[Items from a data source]
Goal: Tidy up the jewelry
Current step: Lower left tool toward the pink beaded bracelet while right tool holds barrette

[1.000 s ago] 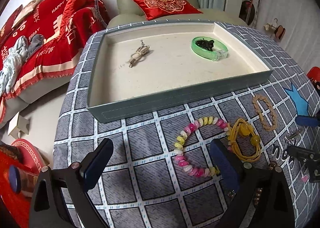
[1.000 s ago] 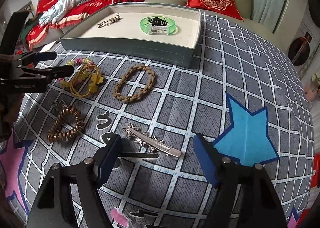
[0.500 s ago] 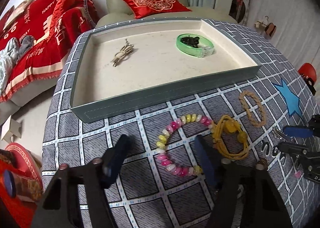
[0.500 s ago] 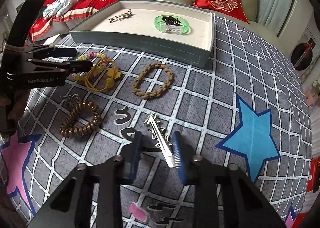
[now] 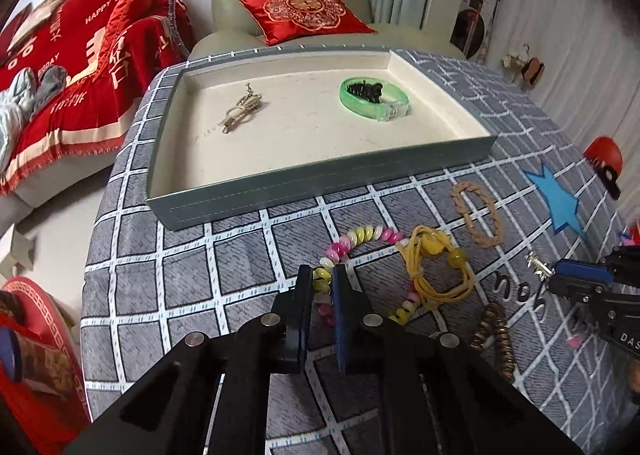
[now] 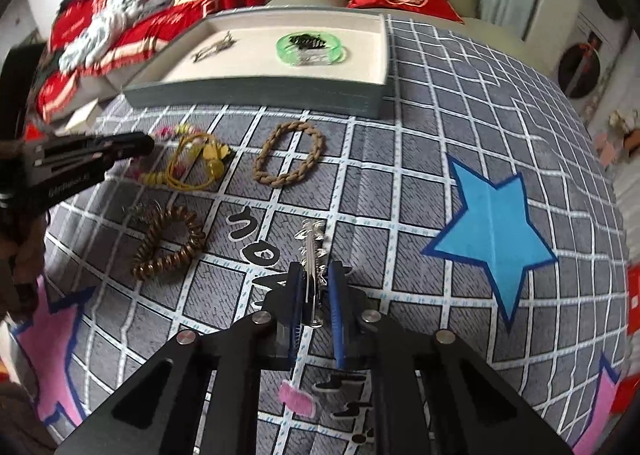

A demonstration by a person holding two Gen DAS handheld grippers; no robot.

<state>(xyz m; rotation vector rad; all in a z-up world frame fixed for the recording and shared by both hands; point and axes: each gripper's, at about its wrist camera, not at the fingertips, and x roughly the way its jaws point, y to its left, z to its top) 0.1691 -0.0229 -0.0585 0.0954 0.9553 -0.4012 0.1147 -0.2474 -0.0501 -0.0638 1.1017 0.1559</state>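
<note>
Both grippers have gone from spread wide to pinched. Ahead of both sits the tray [image 5: 320, 179], holding a green bangle [image 5: 374, 99]. Left gripper [image 5: 322, 275] nips the pastel bead bracelet [image 5: 360, 235], whose far loop touches the yellow cord bracelet [image 5: 436, 271] and could drag it along. Right gripper [image 6: 316, 283] grips the silver hair clip [image 6: 311, 251] near one end; it may pivot or slip.

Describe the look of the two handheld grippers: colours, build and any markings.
Both are matte black, angular frames with triangular cut-outs and round silver pivot bolts. The left gripper and right gripper carry flat dark-blue pads on the jaws. Faint white lettering runs along each body's side, too blurred to read fully. No cables or sleeves show.
</note>
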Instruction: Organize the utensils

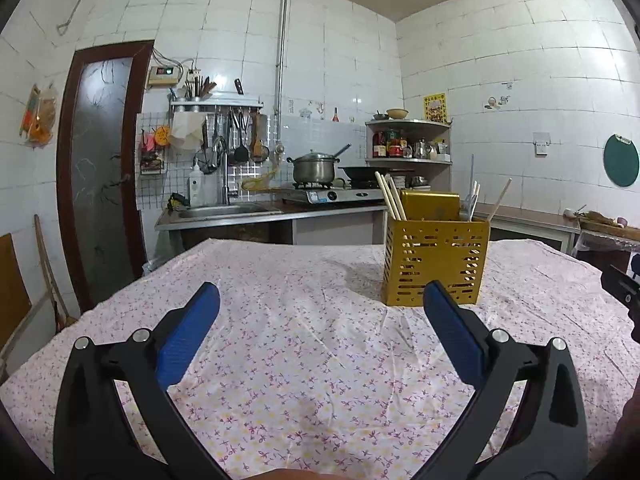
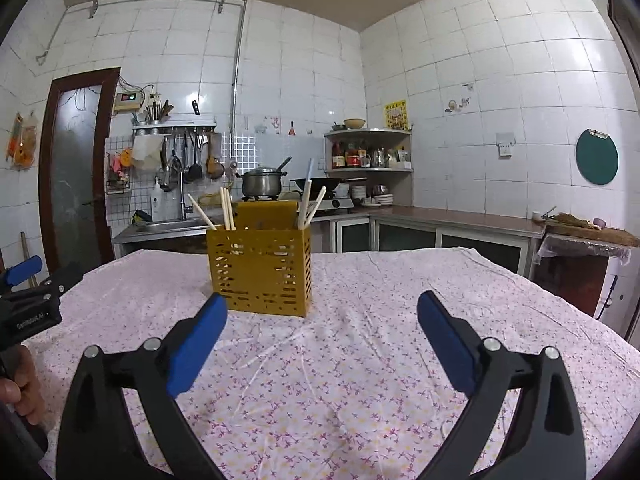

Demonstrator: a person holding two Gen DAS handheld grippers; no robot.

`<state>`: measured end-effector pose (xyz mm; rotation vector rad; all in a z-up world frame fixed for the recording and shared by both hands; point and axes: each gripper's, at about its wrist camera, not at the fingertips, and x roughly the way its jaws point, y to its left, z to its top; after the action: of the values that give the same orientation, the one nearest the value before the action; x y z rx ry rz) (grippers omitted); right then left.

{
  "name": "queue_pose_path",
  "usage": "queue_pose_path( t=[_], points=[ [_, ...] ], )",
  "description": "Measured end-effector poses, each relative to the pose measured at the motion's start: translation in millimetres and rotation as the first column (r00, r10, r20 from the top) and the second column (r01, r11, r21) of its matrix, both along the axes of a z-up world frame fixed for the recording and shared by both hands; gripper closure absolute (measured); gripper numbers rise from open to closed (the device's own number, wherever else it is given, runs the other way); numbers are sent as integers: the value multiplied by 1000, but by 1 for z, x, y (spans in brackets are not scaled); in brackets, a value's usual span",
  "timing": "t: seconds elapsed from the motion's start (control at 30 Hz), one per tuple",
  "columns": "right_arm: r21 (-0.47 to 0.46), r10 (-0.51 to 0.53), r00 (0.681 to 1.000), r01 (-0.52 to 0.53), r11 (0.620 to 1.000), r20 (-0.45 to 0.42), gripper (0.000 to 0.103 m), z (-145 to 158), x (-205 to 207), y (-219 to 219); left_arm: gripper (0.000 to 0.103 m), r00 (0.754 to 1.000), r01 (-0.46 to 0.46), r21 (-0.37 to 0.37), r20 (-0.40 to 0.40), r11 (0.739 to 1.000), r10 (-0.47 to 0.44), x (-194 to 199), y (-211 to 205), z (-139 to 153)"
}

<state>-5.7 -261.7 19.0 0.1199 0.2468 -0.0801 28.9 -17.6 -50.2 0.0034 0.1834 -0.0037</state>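
- Left wrist view: left gripper (image 1: 320, 300) hovered over the floral tablecloth (image 1: 300, 360) with its blue fingers (image 1: 188, 336) spread wide and nothing between them.
- Yellow utensil holder (image 1: 436, 260) stood upright on the cloth ahead and to the right, chopsticks (image 1: 390, 200) and pale utensils (image 1: 474, 200) sticking out of its top.
- Right wrist view: right gripper (image 2: 322, 308) was likewise spread wide apart, holding nothing, above the cloth.
- Holder stood ahead, slightly left of centre, near the left fingertip.
- Other gripper showed at the left edge.
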Motion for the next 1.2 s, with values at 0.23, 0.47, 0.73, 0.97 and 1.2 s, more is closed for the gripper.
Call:
queue_pose_path(
  t=[0.23, 0.47, 0.73, 0.97, 1.2],
  points=[
    [3, -7, 1000, 7, 1000, 0, 9, 1, 0, -1, 5, 1000, 10, 30, 2, 1000, -10, 0, -7, -1],
    [5, -7, 1000, 7, 1000, 0, 9, 1, 2, -2, 5, 1000, 3, 6, -4, 1000, -3, 0, -4, -1],
    [5, -6, 1000, 6, 1000, -5, 9, 0, 4, -2, 5, 1000, 4, 15, 3, 1000, -4, -1, -4, -1],
    [3, -5, 1000, 5, 1000, -15, 9, -1, 7, -3, 5, 1000, 1, 8, -5, 1000, -1, 1, -4, 0],
    [7, -6, 1000, 6, 1000, -14, 9, -1, 6, -4, 5, 1000, -3, 1, -8, 1000, 3, 2, -3, -2]
  ],
)
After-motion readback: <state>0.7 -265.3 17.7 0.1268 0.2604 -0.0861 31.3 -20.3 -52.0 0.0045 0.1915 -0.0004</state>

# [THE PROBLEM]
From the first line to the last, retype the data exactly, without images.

# [SOLUTION FOR THIS EXERCISE]
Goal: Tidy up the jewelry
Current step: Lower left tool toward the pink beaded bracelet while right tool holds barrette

[1.000 s ago] 
[1.000 s ago] 
[0.500 s ago] 
[0.500 s ago] 
[now] 
[now] 

A demonstration by a person holding two Gen DAS handheld grippers; no robot.

<state>(xyz m; rotation vector rad; all in a z-up world frame fixed for the recording and shared by both hands; point and axes: each gripper's, at about its wrist camera, not at the fingertips, and x roughly the way its jaws point, y to its left, z to its top) 0.1691 -0.0229 -0.0585 0.0954 0.9553 -0.4012 0.1147 -0.2474 -0.0501 -0.0638 1.1017 0.1559</state>
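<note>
Both grippers have gone from spread wide to pinched. Ahead of both sits the tray [image 5: 320, 179], holding a green bangle [image 5: 374, 99]. Left gripper [image 5: 322, 275] nips the pastel bead bracelet [image 5: 360, 235], whose far loop touches the yellow cord bracelet [image 5: 436, 271] and could drag it along. Right gripper [image 6: 316, 283] grips the silver hair clip [image 6: 311, 251] near one end; it may pivot or slip.

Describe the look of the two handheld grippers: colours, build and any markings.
Both are matte black, angular frames with triangular cut-outs and round silver pivot bolts. The left gripper and right gripper carry flat dark-blue pads on the jaws. Faint white lettering runs along each body's side, too blurred to read fully. No cables or sleeves show.
</note>
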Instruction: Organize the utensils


Demonstrator: a person holding two Gen DAS handheld grippers; no robot.

`<state>`: measured end-effector pose (xyz mm; rotation vector rad; all in a z-up world frame fixed for the recording and shared by both hands; point and axes: each gripper's, at about its wrist camera, not at the fingertips, and x roughly the way its jaws point, y to its left, z to its top; after the action: of the values that give the same orientation, the one nearest the value before the action; x y z rx ry rz) (grippers omitted); right then left.

{
  "name": "queue_pose_path",
  "usage": "queue_pose_path( t=[_], points=[ [_, ...] ], )",
  "description": "Measured end-effector poses, each relative to the pose measured at the motion's start: translation in millimetres and rotation as the first column (r00, r10, r20 from the top) and the second column (r01, r11, r21) of its matrix, both along the axes of a z-up world frame fixed for the recording and shared by both hands; gripper closure absolute (measured); gripper numbers rise from open to closed (the device's own number, wherever else it is given, runs the other way); numbers are sent as integers: the value multiplied by 1000, but by 1 for z, x, y (spans in brackets are not scaled); in brackets, a value's usual span",
  "timing": "t: seconds elapsed from the motion's start (control at 30 Hz), one per tuple",
  "columns": "right_arm: r21 (-0.47 to 0.46), r10 (-0.51 to 0.53), r00 (0.681 to 1.000), r01 (-0.52 to 0.53), r11 (0.620 to 1.000), r20 (-0.45 to 0.42), gripper (0.000 to 0.103 m), z (-145 to 158), x (-205 to 207), y (-219 to 219); left_arm: gripper (0.000 to 0.103 m), r00 (0.754 to 1.000), r01 (-0.46 to 0.46), r21 (-0.37 to 0.37), r20 (-0.40 to 0.40), r11 (0.739 to 1.000), r10 (-0.47 to 0.44), x (-194 to 199), y (-211 to 205), z (-139 to 153)"
}

<state>-5.7 -261.7 19.0 0.1199 0.2468 -0.0801 28.9 -17.6 -50.2 0.0034 0.1834 -0.0037</state>
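- Left wrist view: left gripper (image 1: 320, 300) hovered over the floral tablecloth (image 1: 300, 360) with its blue fingers (image 1: 188, 336) spread wide and nothing between them.
- Yellow utensil holder (image 1: 436, 260) stood upright on the cloth ahead and to the right, chopsticks (image 1: 390, 200) and pale utensils (image 1: 474, 200) sticking out of its top.
- Right wrist view: right gripper (image 2: 322, 308) was likewise spread wide apart, holding nothing, above the cloth.
- Holder stood ahead, slightly left of centre, near the left fingertip.
- Other gripper showed at the left edge.
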Motion for the next 1.2 s, with values at 0.23, 0.47, 0.73, 0.97 and 1.2 s, more is closed for the gripper.
Call:
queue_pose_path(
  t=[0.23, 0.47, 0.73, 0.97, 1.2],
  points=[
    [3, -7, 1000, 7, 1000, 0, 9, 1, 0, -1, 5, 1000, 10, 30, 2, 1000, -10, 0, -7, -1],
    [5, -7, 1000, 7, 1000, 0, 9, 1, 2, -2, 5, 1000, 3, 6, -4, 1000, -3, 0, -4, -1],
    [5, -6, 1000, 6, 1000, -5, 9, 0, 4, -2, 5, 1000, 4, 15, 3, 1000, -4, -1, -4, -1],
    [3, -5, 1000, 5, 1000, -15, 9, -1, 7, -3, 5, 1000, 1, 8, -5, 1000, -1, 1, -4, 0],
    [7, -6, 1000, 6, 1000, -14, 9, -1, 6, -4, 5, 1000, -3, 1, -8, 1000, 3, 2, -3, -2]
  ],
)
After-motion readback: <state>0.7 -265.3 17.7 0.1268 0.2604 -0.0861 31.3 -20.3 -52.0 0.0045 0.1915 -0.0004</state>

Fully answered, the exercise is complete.